_Required action:_ Please reproduce every entry, keeping each one exact.

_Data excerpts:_
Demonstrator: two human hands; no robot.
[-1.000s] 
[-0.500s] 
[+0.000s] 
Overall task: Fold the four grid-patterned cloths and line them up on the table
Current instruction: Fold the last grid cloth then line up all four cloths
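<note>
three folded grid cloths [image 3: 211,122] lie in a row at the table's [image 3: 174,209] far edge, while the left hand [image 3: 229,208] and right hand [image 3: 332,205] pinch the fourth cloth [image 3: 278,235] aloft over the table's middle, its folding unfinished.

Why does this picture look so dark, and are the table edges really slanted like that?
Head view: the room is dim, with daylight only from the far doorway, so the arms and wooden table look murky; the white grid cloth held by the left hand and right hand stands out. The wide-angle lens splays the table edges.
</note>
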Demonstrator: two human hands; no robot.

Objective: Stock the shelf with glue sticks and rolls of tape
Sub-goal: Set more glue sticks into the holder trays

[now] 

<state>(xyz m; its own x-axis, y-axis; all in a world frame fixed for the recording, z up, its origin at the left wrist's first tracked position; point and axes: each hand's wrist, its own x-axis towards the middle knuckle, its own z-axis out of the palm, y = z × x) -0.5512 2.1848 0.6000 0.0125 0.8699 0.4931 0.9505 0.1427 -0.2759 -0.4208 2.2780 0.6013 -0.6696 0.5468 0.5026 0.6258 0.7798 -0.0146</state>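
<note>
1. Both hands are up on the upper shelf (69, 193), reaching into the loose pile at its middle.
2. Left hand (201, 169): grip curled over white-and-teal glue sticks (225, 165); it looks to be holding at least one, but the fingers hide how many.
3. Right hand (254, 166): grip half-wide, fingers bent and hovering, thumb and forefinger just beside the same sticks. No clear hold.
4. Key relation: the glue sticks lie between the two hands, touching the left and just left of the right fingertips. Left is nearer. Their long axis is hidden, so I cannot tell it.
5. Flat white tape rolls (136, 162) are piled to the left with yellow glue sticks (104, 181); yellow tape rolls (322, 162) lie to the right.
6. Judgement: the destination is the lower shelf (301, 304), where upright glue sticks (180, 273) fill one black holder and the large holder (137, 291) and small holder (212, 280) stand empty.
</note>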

_Task answer:_
Demonstrator: two human hands; no robot.
[-1.000s] 
[-0.500s] 
[+0.000s] 
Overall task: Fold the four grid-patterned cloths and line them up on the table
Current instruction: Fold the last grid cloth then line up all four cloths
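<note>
three folded grid cloths [image 3: 211,122] lie in a row at the table's [image 3: 174,209] far edge, while the left hand [image 3: 229,208] and right hand [image 3: 332,205] pinch the fourth cloth [image 3: 278,235] aloft over the table's middle, its folding unfinished.

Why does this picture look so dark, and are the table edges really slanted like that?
Head view: the room is dim, with daylight only from the far doorway, so the arms and wooden table look murky; the white grid cloth held by the left hand and right hand stands out. The wide-angle lens splays the table edges.
</note>
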Demonstrator: two human hands; no robot.

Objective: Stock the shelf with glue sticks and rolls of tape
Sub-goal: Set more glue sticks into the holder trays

[now] 

<state>(xyz m; its own x-axis, y-axis; all in a world frame fixed for the recording, z up, its origin at the left wrist's first tracked position; point and axes: each hand's wrist, its own x-axis towards the middle knuckle, its own z-axis out of the palm, y = z × x) -0.5512 2.1848 0.6000 0.0125 0.8699 0.4931 0.9505 0.1427 -0.2759 -0.4208 2.2780 0.6013 -0.6696 0.5468 0.5026 0.6258 0.7798 -0.0146</state>
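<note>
1. Both hands are up on the upper shelf (69, 193), reaching into the loose pile at its middle.
2. Left hand (201, 169): grip curled over white-and-teal glue sticks (225, 165); it looks to be holding at least one, but the fingers hide how many.
3. Right hand (254, 166): grip half-wide, fingers bent and hovering, thumb and forefinger just beside the same sticks. No clear hold.
4. Key relation: the glue sticks lie between the two hands, touching the left and just left of the right fingertips. Left is nearer. Their long axis is hidden, so I cannot tell it.
5. Flat white tape rolls (136, 162) are piled to the left with yellow glue sticks (104, 181); yellow tape rolls (322, 162) lie to the right.
6. Judgement: the destination is the lower shelf (301, 304), where upright glue sticks (180, 273) fill one black holder and the large holder (137, 291) and small holder (212, 280) stand empty.
</note>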

With that, the answer is finished.